Donald Mount Hunten 1925-2010

One of the leading planetary scientists of the Space Age, Prof. Donald M. Hunten of the Lunar and Planetary Laboratory of the University of Arizona, has died of a stroke at age 85.




I have known Don since 1967, when I was still a graduate student in La Jolla. Don, a refugee from Canadian winters, was already well established in the field as a professor at the University of Arizona. He had arrived there in time to join the fledgling Lunar and Planetary Laboratory at its inception, in 1964. His work to that point had centered on the chemistry and physics of Earth’s auroras.



By the time I met him, planetary exploration by spacecraft was under way, and Don had broadened the scope of his research to include the upper atmospheres of the planets. He focused on the interaction of the Sun with the outer fringes of planetary atmospheres; I worked on the chemistry of atmosphere-surface interactions at MIT. Our overlapping interests led to us serving together on a number of NASA advisory committees and on advisory panels of the National Academy of Science, spanning the exploration of Venus and the giant planets, including the potential role of entry probes on the planets and Titan.



Don was a no-nonsense researcher with a keen critical sense; he was always a font of ideas and a hard worker, a researcher whose work merited membership in the prestigious National Academy of Science.

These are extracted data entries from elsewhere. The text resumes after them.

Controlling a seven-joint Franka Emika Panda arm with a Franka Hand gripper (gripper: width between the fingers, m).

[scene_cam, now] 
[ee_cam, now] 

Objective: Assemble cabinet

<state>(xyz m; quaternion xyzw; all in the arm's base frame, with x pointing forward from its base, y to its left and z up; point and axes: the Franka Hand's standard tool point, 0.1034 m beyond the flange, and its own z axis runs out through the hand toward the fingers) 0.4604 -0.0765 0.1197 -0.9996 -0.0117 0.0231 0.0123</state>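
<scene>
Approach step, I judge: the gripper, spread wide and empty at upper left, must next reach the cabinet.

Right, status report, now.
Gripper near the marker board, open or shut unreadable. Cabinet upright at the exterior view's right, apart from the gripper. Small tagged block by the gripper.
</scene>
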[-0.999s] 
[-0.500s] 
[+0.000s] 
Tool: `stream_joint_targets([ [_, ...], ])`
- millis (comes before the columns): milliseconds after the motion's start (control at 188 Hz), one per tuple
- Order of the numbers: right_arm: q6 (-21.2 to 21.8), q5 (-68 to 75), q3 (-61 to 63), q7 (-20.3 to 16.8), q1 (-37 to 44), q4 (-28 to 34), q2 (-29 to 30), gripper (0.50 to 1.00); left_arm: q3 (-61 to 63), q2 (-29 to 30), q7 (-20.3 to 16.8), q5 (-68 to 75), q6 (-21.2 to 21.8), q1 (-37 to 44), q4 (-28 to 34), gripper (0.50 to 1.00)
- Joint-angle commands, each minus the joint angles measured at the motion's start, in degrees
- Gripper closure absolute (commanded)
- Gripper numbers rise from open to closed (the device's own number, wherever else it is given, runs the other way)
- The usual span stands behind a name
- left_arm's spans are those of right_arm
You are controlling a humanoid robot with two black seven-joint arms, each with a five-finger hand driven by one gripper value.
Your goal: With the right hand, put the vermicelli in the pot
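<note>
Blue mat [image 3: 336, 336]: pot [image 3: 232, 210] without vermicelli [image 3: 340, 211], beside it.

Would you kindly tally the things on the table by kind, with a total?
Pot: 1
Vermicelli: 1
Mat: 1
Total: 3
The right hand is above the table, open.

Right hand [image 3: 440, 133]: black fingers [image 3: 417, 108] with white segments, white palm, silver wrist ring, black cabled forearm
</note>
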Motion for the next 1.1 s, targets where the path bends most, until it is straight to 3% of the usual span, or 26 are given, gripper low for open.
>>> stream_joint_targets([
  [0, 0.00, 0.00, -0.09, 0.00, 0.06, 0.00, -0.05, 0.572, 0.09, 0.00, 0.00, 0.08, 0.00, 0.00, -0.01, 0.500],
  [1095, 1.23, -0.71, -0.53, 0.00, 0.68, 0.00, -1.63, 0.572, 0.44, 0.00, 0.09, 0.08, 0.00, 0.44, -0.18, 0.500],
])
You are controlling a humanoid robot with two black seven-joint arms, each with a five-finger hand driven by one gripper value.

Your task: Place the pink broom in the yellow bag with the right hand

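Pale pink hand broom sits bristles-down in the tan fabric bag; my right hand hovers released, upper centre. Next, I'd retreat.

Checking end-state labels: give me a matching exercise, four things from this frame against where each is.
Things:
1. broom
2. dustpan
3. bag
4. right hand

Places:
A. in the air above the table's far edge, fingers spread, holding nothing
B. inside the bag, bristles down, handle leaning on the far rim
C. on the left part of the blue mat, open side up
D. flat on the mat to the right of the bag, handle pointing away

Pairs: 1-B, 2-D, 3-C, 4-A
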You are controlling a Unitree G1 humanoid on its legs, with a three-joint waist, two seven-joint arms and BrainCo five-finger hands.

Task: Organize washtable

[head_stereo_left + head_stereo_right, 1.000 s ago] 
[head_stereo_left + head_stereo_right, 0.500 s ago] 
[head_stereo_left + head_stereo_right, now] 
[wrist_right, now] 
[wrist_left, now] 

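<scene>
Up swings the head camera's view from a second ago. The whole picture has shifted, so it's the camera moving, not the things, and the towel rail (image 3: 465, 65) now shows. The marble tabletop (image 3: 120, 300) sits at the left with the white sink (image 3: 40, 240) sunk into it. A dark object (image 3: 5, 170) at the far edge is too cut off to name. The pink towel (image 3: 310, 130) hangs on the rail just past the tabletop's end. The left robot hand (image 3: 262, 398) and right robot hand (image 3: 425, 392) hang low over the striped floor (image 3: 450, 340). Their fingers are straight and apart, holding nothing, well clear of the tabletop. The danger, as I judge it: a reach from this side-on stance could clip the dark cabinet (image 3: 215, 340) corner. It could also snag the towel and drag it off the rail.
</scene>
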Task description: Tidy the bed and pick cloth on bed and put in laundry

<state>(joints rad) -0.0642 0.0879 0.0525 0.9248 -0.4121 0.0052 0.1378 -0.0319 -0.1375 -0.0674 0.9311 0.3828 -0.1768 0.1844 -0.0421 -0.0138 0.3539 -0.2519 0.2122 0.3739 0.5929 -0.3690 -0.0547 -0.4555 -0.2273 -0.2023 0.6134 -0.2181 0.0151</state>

Those who got to know him well found a deeper and richer persona: a bassoonist in various groups in Tucson with a deep love of classical music; someone endowed with a sense of humor that merged British and American sensibilities; a respected and successful mentor of generations of outstanding graduate students. I look back on our 43 years of professional interaction and personal friendship, 30 of them as colleagues at LPL, with gratitude for having known him.

I extend my sympathies and condolences to his wife Ann Sprague and his family. They may take some solace from knowing that his professional legacy and his “second family” of students will carry on the work he began and loved.